Task —
Beginning with the line of the entries below that holds "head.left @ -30" and ending with the line that holds "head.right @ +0", transcribe each line exactly as written. Pictures stay out.

Saved entries

[Start of section]

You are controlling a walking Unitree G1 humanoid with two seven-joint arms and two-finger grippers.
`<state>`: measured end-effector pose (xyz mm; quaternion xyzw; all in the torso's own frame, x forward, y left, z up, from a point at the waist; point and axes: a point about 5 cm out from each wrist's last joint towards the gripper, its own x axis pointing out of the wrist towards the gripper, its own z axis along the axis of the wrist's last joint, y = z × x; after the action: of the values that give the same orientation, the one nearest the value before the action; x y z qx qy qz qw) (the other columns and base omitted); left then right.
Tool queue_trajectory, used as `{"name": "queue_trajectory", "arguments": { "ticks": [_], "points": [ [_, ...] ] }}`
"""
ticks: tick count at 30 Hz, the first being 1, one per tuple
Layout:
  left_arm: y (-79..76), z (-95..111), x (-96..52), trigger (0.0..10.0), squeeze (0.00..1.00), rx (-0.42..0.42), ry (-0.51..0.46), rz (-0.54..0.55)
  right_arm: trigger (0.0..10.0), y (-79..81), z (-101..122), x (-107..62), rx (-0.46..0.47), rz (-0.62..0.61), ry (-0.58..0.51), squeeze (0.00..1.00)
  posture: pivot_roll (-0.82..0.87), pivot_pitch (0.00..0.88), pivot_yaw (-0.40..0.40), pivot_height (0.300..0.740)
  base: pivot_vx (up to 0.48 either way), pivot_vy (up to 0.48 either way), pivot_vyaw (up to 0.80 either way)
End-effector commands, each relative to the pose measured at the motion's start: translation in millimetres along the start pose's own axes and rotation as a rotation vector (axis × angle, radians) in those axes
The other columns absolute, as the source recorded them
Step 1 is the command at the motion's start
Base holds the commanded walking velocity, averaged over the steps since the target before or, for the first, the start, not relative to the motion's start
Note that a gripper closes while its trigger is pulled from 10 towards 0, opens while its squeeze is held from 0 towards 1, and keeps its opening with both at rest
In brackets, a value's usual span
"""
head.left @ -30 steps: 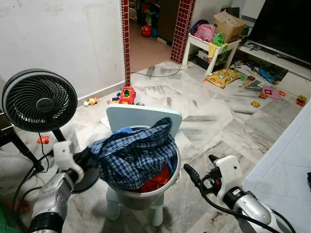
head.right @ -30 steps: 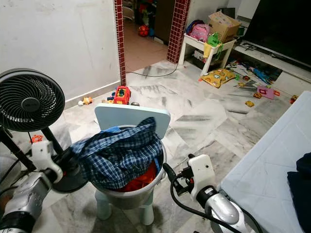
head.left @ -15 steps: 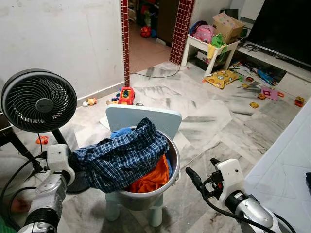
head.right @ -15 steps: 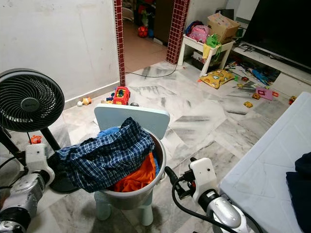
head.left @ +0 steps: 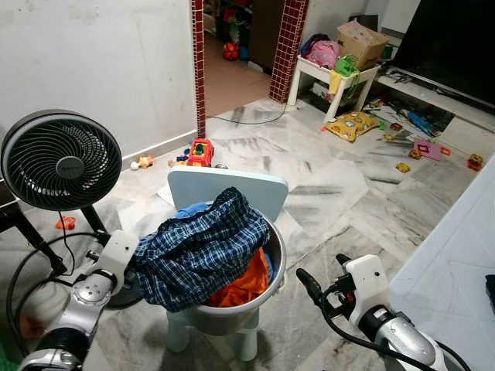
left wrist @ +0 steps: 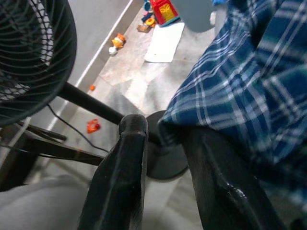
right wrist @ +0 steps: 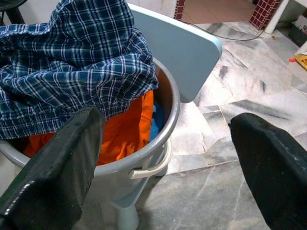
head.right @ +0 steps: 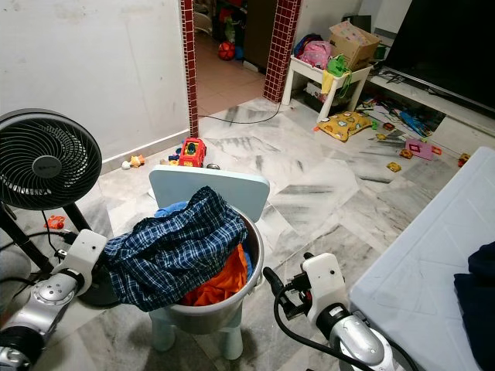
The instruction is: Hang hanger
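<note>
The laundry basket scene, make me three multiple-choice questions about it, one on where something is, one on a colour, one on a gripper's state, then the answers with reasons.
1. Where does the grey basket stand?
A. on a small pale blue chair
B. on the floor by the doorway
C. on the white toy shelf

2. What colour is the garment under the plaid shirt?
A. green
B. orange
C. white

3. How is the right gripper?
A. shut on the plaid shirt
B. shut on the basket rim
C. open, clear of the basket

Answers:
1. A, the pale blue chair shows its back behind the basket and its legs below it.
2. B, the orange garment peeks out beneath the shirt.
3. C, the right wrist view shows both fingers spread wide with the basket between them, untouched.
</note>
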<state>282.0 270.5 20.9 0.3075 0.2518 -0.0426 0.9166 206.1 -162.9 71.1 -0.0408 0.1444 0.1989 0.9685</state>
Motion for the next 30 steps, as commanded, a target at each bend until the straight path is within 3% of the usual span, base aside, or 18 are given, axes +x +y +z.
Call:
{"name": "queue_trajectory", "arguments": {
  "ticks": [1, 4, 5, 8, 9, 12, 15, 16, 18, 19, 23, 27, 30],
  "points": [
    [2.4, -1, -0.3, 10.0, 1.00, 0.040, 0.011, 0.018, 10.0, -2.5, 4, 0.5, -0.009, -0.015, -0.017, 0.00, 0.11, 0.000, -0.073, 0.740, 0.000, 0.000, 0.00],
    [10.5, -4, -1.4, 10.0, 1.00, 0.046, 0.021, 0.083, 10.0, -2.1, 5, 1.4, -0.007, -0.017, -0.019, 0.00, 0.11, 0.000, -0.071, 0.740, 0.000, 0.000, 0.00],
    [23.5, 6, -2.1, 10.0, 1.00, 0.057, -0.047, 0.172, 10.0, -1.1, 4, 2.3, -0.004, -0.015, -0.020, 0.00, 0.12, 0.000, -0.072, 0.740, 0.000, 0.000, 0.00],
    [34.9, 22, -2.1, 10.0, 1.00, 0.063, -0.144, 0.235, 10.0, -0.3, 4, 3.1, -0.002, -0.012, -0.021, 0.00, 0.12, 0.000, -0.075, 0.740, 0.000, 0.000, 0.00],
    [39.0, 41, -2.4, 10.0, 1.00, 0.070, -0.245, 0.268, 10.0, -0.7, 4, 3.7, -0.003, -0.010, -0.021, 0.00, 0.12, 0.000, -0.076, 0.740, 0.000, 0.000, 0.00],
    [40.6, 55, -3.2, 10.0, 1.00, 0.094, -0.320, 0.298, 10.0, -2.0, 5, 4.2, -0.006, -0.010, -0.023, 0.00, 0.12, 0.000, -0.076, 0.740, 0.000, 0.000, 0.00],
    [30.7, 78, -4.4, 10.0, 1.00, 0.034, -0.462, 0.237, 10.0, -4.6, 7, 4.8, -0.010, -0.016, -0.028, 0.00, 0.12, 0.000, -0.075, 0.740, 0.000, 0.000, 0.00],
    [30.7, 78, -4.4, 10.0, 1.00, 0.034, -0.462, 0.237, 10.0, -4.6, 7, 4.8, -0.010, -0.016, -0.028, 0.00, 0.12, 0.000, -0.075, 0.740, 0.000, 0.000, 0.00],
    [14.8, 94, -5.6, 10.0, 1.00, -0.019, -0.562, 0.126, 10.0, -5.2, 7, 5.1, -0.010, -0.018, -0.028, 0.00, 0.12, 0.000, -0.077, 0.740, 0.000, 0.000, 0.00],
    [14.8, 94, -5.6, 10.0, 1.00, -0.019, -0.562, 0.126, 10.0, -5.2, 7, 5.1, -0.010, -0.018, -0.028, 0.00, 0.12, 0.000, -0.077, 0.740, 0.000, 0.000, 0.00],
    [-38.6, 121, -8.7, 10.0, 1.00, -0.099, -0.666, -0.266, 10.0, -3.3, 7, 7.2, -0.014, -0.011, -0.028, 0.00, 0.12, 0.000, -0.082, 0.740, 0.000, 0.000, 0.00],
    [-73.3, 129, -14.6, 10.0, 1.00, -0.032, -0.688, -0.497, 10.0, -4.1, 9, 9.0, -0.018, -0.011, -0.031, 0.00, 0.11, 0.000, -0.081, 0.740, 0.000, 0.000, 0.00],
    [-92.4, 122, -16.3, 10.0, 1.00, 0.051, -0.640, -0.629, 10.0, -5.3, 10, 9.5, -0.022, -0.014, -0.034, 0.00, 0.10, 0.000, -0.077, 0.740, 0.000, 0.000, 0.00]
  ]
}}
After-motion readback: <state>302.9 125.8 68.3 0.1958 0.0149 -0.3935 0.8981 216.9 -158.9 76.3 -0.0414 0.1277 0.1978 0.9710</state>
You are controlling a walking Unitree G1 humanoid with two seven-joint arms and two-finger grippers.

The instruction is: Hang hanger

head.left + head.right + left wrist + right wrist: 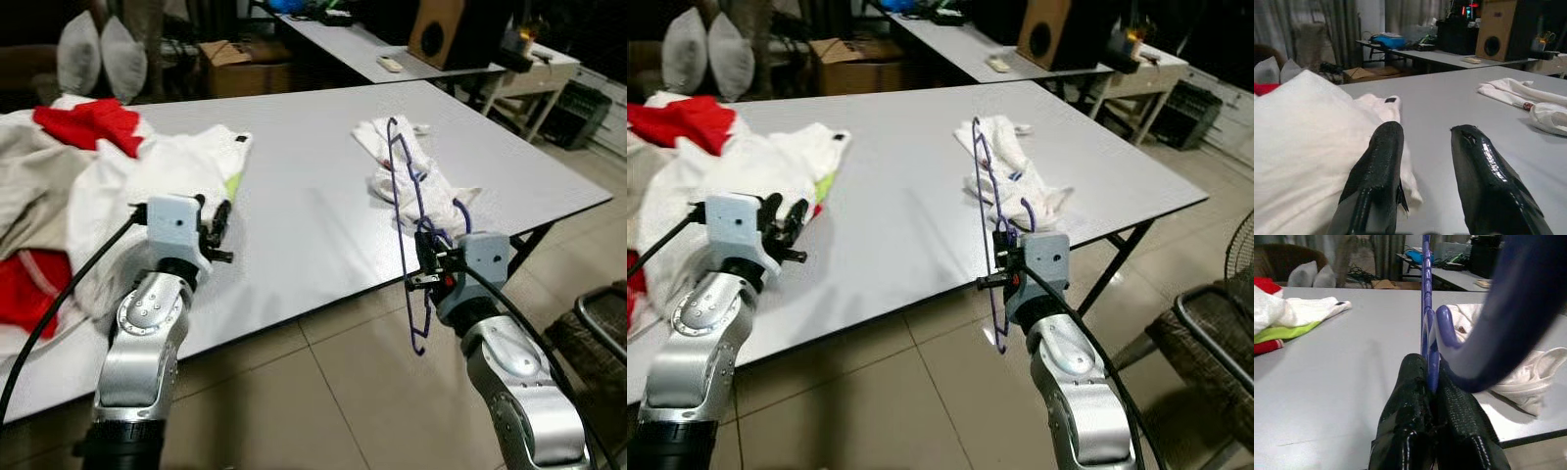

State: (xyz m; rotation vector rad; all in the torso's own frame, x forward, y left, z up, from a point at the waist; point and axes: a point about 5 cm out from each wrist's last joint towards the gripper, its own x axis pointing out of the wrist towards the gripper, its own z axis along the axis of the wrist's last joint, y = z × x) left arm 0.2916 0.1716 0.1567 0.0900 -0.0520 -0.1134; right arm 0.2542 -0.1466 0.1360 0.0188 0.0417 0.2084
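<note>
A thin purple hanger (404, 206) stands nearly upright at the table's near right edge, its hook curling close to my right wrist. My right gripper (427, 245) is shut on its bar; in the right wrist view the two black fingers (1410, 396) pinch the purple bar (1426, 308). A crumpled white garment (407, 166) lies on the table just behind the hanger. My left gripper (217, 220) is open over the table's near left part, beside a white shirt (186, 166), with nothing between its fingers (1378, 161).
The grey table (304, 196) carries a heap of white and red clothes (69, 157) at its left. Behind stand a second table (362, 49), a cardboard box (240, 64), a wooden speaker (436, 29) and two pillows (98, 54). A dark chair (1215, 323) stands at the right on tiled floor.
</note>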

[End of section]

Answer space —
head.left @ -30 steps: 
head.right @ -30 steps: 
head.left @ -15 steps: 
head.right @ -15 steps: 
head.left @ +0 steps: 
left wrist @ +0 steps: 
right wrist @ +0 steps: 
head.right @ +0 steps: 

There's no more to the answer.